I often wonder how authors come up with their stories ... you probably do too! In Tracy Chevalier's Finding the Story Inside the Painting, she refers to the inspiration behind The Girl with the Pearl Earring. It's been years since I've read it, so a reread is in order for me.
You don't have to read this specific book to understand what Chevalier is talking about. I found this talk an enlightening piece on how authors come up with their stories overall; you just never know how something, anything can inspire a story. Specifically, this is a nice little peek into Chevalier's thought processes on how a piece of art -- this particular Vermeer painting of which little is known -- triggered her curiosity, got her researching, and eventually building and writing the story.
|Girl with a Pearl Earring by Vermeer|
Tracy Chevalier (TC) at 3:36: What made me stop in my tracks about her to begin with was just the gorgeous colors he uses and the light falling on her face. But I think what's kept me still coming back year after year is another thing, and that is the look on her face, the conflicted look on her face. I can't tell if she's happy or sad, and I change my mind all the time. So that keeps me coming back.

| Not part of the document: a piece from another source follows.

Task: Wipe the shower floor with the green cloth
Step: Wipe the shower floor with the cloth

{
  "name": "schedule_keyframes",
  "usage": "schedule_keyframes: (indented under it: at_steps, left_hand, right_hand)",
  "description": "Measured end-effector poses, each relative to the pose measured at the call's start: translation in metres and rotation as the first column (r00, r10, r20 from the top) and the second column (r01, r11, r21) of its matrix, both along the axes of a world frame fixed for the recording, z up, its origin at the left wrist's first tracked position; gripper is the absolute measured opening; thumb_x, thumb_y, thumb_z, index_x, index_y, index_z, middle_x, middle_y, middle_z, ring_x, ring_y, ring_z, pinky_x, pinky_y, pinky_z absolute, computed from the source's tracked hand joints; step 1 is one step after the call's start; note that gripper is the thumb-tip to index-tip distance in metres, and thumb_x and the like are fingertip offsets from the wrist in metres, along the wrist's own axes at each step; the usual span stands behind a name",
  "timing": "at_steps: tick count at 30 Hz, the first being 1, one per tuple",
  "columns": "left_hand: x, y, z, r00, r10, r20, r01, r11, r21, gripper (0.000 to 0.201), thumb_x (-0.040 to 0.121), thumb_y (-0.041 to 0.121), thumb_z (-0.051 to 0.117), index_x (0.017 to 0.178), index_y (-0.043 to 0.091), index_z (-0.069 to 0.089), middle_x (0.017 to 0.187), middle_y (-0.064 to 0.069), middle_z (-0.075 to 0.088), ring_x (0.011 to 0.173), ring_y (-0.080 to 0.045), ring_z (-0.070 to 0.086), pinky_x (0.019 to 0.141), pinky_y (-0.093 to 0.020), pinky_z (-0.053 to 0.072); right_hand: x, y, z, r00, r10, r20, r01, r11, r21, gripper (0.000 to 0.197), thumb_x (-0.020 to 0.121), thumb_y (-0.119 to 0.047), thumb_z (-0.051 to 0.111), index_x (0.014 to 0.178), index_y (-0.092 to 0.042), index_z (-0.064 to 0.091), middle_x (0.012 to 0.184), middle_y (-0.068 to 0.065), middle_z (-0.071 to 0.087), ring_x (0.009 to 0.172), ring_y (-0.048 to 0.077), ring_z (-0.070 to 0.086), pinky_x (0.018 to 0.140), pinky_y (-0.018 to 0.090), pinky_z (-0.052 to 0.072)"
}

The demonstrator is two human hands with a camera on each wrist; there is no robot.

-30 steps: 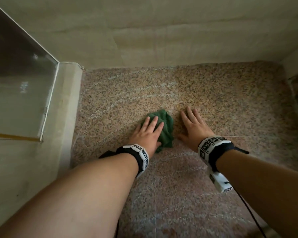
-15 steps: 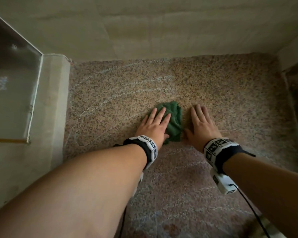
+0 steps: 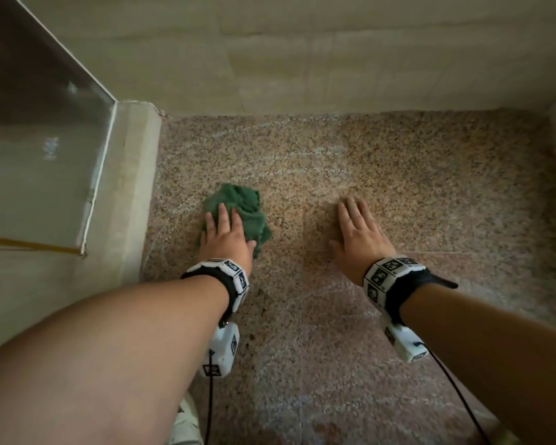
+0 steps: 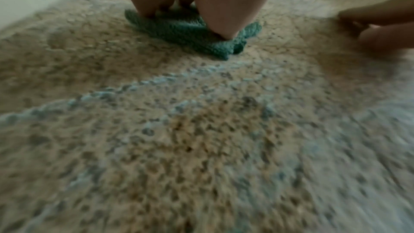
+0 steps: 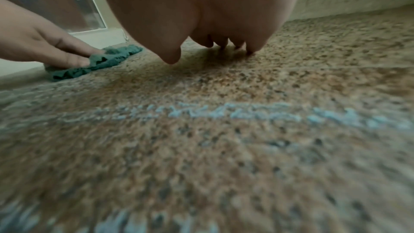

I remember seeing the cover of this book and thinking how stark the colours looked against the background. I thought it was "nice" but I don't think I would ever have gone to the lengths that Chevalier would, asking whether she is happy or sad, or anything else. To me, she is just another pretty face in a painting by someone famous. It doesn't speak to me; I appreciate it as a lovely handiwork but it "speaks" to me (which not at all) like those generic photos inside picture frames.
I don't think I have the imagination innately. But maybe I should? Chevalier's questioning has gotten me thinking about what attracts me to a piece of art. I think I respond more emotionally than mentally: if it makes me feel sad, happy, or evokes some emotion, rather than "who is she?"
TC at 4:55: [...] Well, there've been suggestions that she is his 12-year-old daughter. The daughter at the time was 12 when he painted the painting. And I thought, no, it's a very intimate look, but it's not a look a daughter gives her father. For one thing, in Dutch painting of the time, if a woman's mouth was open, it was indicating sexual availability. It would have been inappropriate for Vermeer to paint his daughter like that.
Which is why I am no art connoisseur! Who would've thought that an open mouth in a painting meant sexual availability? It's these subtle clues that set apart good books from the better ones. But you need to know about these things, or at the least have the gumption to pick up on them so you research about it; and that makes me appreciate authors even more ... they pick up on these little things and make stories that are well-informed and multi-dimensional.
|Boy Building a House of Cards by Chardin|
If he did look at me, that would be the last straw :) I find it interesting that Chevalier mentions that she likes the "lack of resolution" from both the paintings she's discussed. For people with imagination, or at the least some level of curiosity, this is a license for a free-for-all storytelling (remember Chevalier's gleeful reaction in the beginning?!). For researchers and those who like quick answers, it's more a nightmare. Which one are you - story producer or consumer?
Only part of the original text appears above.